Whether you’re scouting for renewable energy projects, industrial expansions, new retail locations, or land investment opportunities—Atlas gives you the tools to compare parcels, overlay key data, and share results with your team.
This isn’t just about seeing what’s on a map. It’s about making a decision.
Let’s break down how Atlas helps you find and evaluate sites more efficiently.
Bring Your Own Data or Start From What’s Built In
Sometimes you already have a list of parcels. Other times you’re starting from scratch.
Atlas works well in both cases.
Upload a CSV with parcel data, or drop in shapefiles from your GIS team. You can also use drawing tools to sketch out potential sites manually. Each shape becomes a layer you can click, label, and filter.
But if you don’t have data, no problem.
Layer Key Data to Evaluate Site Potential
This is where Atlas stands out.
Instead of flipping between different platforms to compare slope, access, zoning, and flood risk—you just layer it all on the same map.
You can:
- Add flood zone shapefiles
- Import elevation and run Slope Analysis
- Draw buffers around power lines or roads
- Overlay wind speed rasters and compare to parcels
- Tag constraints like wetlands or protected areas
Each layer is styled visually—so you can color, label, and toggle visibility depending on what you need to see.
That means less time guessing, and more time seeing.

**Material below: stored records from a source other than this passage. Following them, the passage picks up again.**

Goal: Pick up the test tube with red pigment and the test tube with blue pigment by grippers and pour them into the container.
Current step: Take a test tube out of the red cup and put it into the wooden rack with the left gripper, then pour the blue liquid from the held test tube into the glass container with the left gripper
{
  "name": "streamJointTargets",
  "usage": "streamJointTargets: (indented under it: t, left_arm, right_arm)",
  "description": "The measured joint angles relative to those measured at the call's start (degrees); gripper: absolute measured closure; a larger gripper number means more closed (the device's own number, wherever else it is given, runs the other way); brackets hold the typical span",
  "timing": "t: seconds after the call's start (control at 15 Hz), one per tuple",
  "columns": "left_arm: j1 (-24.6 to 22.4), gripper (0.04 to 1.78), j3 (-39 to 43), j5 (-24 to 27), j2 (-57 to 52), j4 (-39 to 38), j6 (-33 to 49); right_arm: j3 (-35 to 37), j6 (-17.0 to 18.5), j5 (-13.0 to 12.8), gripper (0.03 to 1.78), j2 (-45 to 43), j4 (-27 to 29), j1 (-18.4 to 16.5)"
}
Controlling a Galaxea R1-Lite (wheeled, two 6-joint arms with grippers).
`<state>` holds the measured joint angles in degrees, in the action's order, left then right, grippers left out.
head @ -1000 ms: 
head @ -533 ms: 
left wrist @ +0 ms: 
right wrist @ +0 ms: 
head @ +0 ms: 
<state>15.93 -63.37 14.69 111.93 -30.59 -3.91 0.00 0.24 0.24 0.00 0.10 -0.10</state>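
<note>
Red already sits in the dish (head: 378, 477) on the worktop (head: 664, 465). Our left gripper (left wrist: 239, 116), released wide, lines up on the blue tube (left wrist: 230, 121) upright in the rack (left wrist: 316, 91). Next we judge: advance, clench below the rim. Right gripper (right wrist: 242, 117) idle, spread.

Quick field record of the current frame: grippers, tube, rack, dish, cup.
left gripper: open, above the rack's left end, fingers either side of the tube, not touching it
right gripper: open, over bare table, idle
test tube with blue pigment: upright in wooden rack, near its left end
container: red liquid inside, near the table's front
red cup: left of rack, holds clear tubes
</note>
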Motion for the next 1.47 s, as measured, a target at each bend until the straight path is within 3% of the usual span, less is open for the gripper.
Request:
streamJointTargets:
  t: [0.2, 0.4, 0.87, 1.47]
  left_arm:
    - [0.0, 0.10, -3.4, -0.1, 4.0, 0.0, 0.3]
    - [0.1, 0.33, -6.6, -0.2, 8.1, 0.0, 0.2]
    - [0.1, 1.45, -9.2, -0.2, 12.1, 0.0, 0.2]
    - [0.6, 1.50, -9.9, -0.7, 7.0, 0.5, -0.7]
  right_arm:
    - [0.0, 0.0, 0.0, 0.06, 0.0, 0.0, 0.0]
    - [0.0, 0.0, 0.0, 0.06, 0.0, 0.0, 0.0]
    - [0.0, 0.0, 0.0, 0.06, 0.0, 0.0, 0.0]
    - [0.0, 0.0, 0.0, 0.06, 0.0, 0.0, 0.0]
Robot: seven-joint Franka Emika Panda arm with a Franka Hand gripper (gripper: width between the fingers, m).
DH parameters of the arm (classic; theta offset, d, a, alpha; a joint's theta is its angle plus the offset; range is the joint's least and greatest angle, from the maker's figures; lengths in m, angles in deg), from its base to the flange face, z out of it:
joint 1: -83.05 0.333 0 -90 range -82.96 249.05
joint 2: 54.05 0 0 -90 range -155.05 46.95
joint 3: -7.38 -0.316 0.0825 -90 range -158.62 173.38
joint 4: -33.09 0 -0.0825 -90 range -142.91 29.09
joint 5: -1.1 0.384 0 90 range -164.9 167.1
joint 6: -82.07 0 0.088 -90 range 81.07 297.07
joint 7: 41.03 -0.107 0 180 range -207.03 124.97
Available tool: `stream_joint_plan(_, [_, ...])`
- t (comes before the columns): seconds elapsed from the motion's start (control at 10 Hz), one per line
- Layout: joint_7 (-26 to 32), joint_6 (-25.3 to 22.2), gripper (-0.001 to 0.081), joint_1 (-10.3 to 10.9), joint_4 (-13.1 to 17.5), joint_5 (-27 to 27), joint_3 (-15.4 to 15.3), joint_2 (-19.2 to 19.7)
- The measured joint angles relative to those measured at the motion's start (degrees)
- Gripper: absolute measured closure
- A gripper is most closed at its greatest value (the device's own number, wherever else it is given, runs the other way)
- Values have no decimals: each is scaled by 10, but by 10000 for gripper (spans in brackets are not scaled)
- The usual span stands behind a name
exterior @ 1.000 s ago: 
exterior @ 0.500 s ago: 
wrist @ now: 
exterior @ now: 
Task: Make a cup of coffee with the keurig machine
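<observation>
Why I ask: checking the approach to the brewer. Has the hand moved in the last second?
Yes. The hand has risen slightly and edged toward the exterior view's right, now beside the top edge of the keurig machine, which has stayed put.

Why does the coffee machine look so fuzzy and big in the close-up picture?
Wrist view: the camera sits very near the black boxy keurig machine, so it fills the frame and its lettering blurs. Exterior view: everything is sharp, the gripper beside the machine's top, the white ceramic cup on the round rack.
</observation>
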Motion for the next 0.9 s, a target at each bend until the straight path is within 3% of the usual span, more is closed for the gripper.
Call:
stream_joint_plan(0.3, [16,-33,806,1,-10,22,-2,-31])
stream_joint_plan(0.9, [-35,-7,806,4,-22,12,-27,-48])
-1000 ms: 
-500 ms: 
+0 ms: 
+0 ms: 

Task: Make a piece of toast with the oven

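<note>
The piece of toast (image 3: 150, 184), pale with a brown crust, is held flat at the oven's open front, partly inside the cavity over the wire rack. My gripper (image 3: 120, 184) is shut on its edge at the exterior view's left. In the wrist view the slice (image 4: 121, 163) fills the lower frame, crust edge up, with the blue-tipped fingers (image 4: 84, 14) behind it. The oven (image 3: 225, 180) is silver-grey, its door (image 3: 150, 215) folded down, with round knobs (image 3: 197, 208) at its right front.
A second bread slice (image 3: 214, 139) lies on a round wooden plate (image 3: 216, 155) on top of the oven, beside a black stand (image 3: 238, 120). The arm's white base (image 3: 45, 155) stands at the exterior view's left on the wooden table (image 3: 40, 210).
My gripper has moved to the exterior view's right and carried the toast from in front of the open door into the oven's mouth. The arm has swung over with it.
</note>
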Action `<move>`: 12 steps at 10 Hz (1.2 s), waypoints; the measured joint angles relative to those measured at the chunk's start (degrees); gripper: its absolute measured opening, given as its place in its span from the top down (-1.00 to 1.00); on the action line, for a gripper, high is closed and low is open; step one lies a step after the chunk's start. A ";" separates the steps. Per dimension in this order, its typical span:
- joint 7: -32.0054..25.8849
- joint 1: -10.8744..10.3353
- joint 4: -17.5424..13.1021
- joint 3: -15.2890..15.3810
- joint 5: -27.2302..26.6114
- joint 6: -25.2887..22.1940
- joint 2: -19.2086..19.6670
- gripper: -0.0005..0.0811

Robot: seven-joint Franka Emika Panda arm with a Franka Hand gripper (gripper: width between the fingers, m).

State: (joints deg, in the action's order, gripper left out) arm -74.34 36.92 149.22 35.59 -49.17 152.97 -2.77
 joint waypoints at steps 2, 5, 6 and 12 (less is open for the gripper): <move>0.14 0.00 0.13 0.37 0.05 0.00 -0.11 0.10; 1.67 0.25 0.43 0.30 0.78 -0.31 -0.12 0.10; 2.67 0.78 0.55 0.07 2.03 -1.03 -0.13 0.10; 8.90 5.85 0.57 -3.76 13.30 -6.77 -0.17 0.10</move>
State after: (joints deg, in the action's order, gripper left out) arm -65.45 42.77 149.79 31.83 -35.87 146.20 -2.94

Also read: Best Way to Map Flood Risk for Development
Style, Filter, and Compare Sites Fast
Atlas makes it easy to surface the parcels that matter.
Need to find all land within 1km of a substation and outside the flood zone and with a slope under 10%?
No problem.
You can filter by overlap, intersect layers, or use visual styling (like heatmaps or range coloring) to compare sites at a glance. This helps you narrow down dozens or hundreds of parcels into a shortlist—based on your actual criteria.
It’s the kind of analysis that would take hours in traditional GIS tools. In Atlas, it’s built in.
Save Views, Share Maps, and Move Quickly
Once you’ve identified viable sites, you don’t want to waste time copying screenshots into slides.
Just share a live map.
Atlas lets you save views with specific layers turned on, annotate them with labels or comments, and export the results as PDFs, images, or shareable links. Your team sees exactly what you see.
Clients, engineers, or investors can explore the map in real-time—without needing a login or software.
Real Teams Use It This Way Every Day
Atlas is used by solar developers, land acquisition teams, consultants, and manufacturers across industries.
They’re using it to:
- Evaluate wind and solar potential
- Compare parcels for land deals
- Screen out sites with slope, flood, or zoning issues
- Plan for infrastructure access
- Report site findings to partners and clients
In short, if your job involves picking land or comparing locations—Atlas makes it easier.
Smarter Site Search Starts with the Right Tools
You don’t need to be a GIS expert to evaluate land like one.
Atlas takes the tools that used to be hidden behind complicated software and makes them available right in the browser.
So whether you’re screening 10 parcels or 1,000, you can see the data clearly, layer what matters, and share results in minutes—not days.
Flood zones? Check. Slope? Done. Proximity to grid? Covered. Team visibility? One link.
That’s what modern site evaluation looks like in Atlas.
Boost Your Workflow with the Right Tools
Site planning moves fast. Whether you're checking slope, flood zones, proximity to power lines, or wind potential—speed and clarity matter.
Atlas gives you both.
In this article, we covered how to find brownfield sites, but that’s just one of many things you can do with Atlas.
From overlaying data to running analysis, styling layers, and sharing maps with your team, Atlas makes complex site evaluation tasks simple and visual. All from your browser. No GIS experience needed.
So whether you're screening parcels, comparing risk, or narrowing down locations, Atlas helps you move from "just looking" to "let’s go" faster.